Re: [RFC PATCH v1 3/4] mm/damon: New module with hot application detection

All of lore.kernel.org
 help / color / mirror / Atom feed

From: SeongJae Park <sj@kernel.org>
To: gutierrez.asier@huawei-partners.com
Cc: SeongJae Park <sj@kernel.org>,
	artem.kuzin@huawei.com, stepanov.anatoly@huawei.com,
	wangkefeng.wang@huawei.com, yanquanmin1@huawei.com,
	zuoze1@huawei.com, damon@lists.linux.dev,
	akpm@linux-foundation.org, linux-mm@kvack.org,
	linux-kernel@vger.kernel.org
Subject: Re: [RFC PATCH v1 3/4] mm/damon: New module with hot application detection
Date: Mon,  2 Feb 2026 21:04:40 -0800	[thread overview]
Message-ID: <20260203050440.68631-1-sj@kernel.org> (raw)
In-Reply-To: <20260202145650.1795854-4-gutierrez.asier@huawei-partners.com>

On Mon, 2 Feb 2026 14:56:48 +0000 <gutierrez.asier@huawei-partners.com> wrote:

> From: Asier Gutierrez <gutierrez.asier@huawei-partners.com>
> 
> This new module detects hot applications and  launches a new kdamond
> thread for each of them.
> 
> 1. It first launches a new kthread called damon_dynamic.
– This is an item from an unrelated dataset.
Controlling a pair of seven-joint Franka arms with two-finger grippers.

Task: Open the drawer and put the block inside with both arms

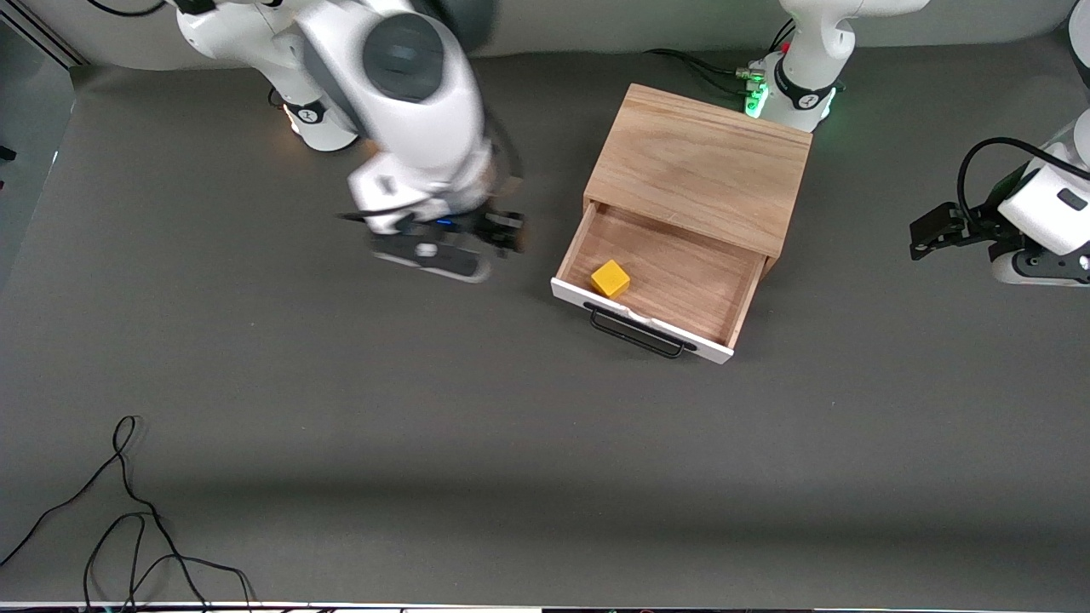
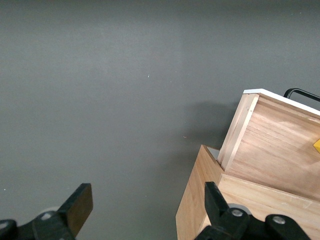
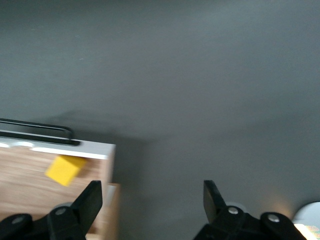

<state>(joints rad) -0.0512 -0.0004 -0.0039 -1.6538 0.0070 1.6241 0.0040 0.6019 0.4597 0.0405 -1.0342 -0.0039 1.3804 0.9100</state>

I feel like the name is bit ambiguous.  What about something more specific to
this module's use case, say, damon_hugepage_monitor or more shortly
damon_hugepaged?

> This thread
> will monitor the tasks in the system by pooling. The tasks are sorted
> by utime delta. For the top N tasks, a new kdamond thread will be
> launched. Applications which turn cold will have their kdamond
> stopped.
> 
> 2. Initially we don't know the min_access for each of the task. We
> want to find the highest min_access when collapses start happening.
> For that we have an initial threashold of 90, which we will lower
> until a collpase occurs.

As I asked to the cover letter, I'm curious if you considered using DAMOS quota
goal.  Let's continue the discussion on the cover letter, though.

> 
> Signed-off-by: Asier Gutierrez <gutierrez.asier@huawei-partners.com>
> Co-developed-by: Anatoly Stepanov <stepanov.anatoly@huawei.com>
> ---
>  mm/damon/dynamic_hugepages.c (new) | 579 +++++++++++++++++++++++++++++
>  1 file changed, 579 insertions(+)
> 
> diff --git a/mm/damon/dynamic_hugepages.c b/mm/damon/dynamic_hugepages.c

I think the file name could be simpler, say, hugepage.c ?

> new file mode 100644
> index 000000000000..8b7c1e4d5840
> --- /dev/null
> +++ b/mm/damon/dynamic_hugepages.c
> @@ -0,0 +1,579 @@
> +// SPDX-License-Identifier: GPL-2.0
> +/*
> + * Copyright (C) 2025 HUAWEI, Inc.

Captain, it's 2026! :)

> + *             https://www.huawei.com
> + *
> + * Author: Asier Gutierrez <gutierrez.asier@huawei-partners.com>
> + */
> +
> +#define pr_fmt(fmt) "damon-dynamic-hotpages: " fmt

Again, I'd prefer simpler one, like, "damon-hugepage: "

> +
> +#include <linux/damon.h>
> +#include <linux/kstrtox.h>
> +#include <linux/list_sort.h>
> +#include <linux/module.h>
> +#include <linux/sched/loadavg.h>
> +
> +#include "modules-common.h"
> +
> +#ifdef MODULE_PARAM_PREFIX
> +#undef MODULE_PARAM_PREFIX
> +#endif
> +#define MODULE_PARAM_PREFIX "damon_dynamic_hotpages."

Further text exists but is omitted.